Of all the areas in which family law lawyers practice, custody is by far the most difficult. While that statement is true for obvious reasons, I often wonder what my clients are thinking when they do and say things over and over again that they know will not only jeopardize their standing in any future custody proceeding but more importantly, significantly harms the emotional well-being of their children. Most family law lawyers could write a hundred blog posts about the mistakes their clients make in contested custody matters but most of those posts would say the same thing and most of the information would be related to these five simple suggestions.

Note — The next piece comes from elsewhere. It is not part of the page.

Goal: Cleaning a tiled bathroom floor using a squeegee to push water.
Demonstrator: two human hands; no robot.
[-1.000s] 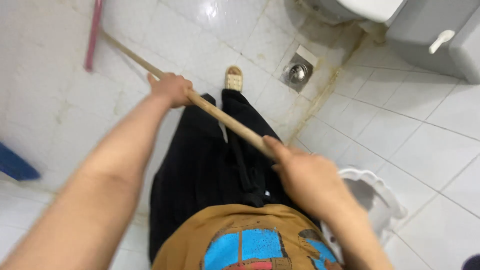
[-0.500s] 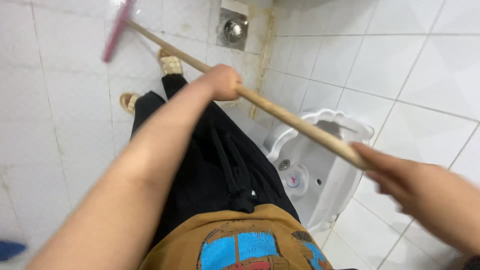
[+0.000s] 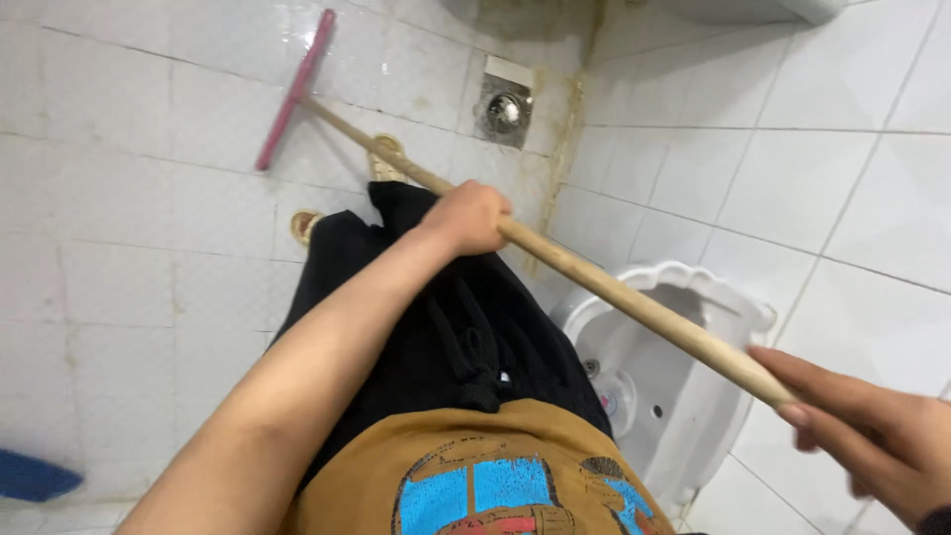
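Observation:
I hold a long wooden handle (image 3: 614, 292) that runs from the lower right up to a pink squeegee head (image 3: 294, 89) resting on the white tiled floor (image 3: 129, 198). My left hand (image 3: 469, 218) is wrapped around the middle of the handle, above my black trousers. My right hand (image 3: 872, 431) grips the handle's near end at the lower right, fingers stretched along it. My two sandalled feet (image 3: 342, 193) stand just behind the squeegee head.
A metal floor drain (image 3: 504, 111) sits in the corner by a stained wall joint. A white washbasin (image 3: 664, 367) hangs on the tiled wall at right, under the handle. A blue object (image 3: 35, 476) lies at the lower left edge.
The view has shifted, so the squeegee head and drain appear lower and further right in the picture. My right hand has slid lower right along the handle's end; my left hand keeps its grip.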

  1. Keep good records. I often refer to this as a “Custody Log.” We are all human and often once something significant happens, we believe that we will never forget the details, but that is naïve. Keep a detailed Custody Log because no one remembers everything and often times, custody trials are comprised of recitations of facts as perceived by the other party and the better the recollection, typically the better the testimony.
  2. Good communication. This suggestion seems obvious when you’re parenting a child in two separate households. If you communicate well, not only will your child be better off, but your life will be much less stressful. However, time and again clients refuse to communicate appropriately. I often suggest to my clients that communication should be via email and that each communication should be written as if he or she is sending an email to a professional coworker. This will allow you to communicate in a civil, respectful, and non-emotional way and typically allows you to convey the facts necessary without adding extraneous and often derogatory information.
  3. Don’t bad-mouth the other parent to your children. So many clients set out to gain an edge in custody by attempting to manipulate their children by persuading them that the other parent is bad in some way. Even if the information being provided is true, the emotional ramifications of doing this to a child, regardless of their age, are significant. In some cases, such manipulation even backfires and instead of a child having a negative impression of the other parent, the child becomes defensive and ignores even valid things that a bad-mouthing parent suggests. In other cases, the bad-mouthing is effective for a period of time and a child may even be alienated from the other parent. However, most children eventually learn what they live and the bad-mouthing parent’s comments are acknowledged as untrustworthy and inaccurate. In these cases, the bad-mouthing leads the child to further bond with the other parent because the child can no longer trust or believe what the bad-mouthing parent says or does.
  4. Social media should not be your sounding board and don’t count on privacy. Many clients believe that social media is a great place to bad-mouth the other parent, complain about their circumstances, or to manipulate the facts and circumstances of their current situation. Many social media posts are not truly private and if you post it, I may find it. There is nothing more ironic or satisfying when cross-examining a parent who has spent hours testifying about how he or she is so concerned about the other parent’s behavior, whether it be drinking too much, going out too much, having multiple intimate partners, etc. only to then cross-examine that parent with the voluminous posts and pictures of the parent doing the exact thing that they are complaining that the other parent does. Remember that many things that you post on any social media outlet are discoverable: even if you have deleted things or taken an account down completely, those accounts could still exist somewhere and often times your “friends” have printed out your ridiculousness and shared it with me.
  5. Grow up. If you are old enough to have a child, then don’t act like one. Your child’s emotional well-being is not something to play with and in the end, no one is the winner. But there is definitely a loser and that loser is your child. Having a child participate in custody litigation or even without that, to grow during his or her formative years with parents that cannot behave like adults, communicate respectfully, or enjoy the time that they have with their child is extremely detrimental. Regardless of your feelings towards the other parent, you can always conduct yourself appropriately, be courteous, be respectful, and be reasonable. Children grow up and when they do, they will remember the parent who behaved like an adult and the parent who did not. Children of divorced families who had parents who behaved like adults and acted reasonably grow up mostly unaffected by separate homes. However, children that grow up seeing the opposite often have relationship problems of their own, higher rates of drug and alcohol use, mental health issues, and are generally less happy.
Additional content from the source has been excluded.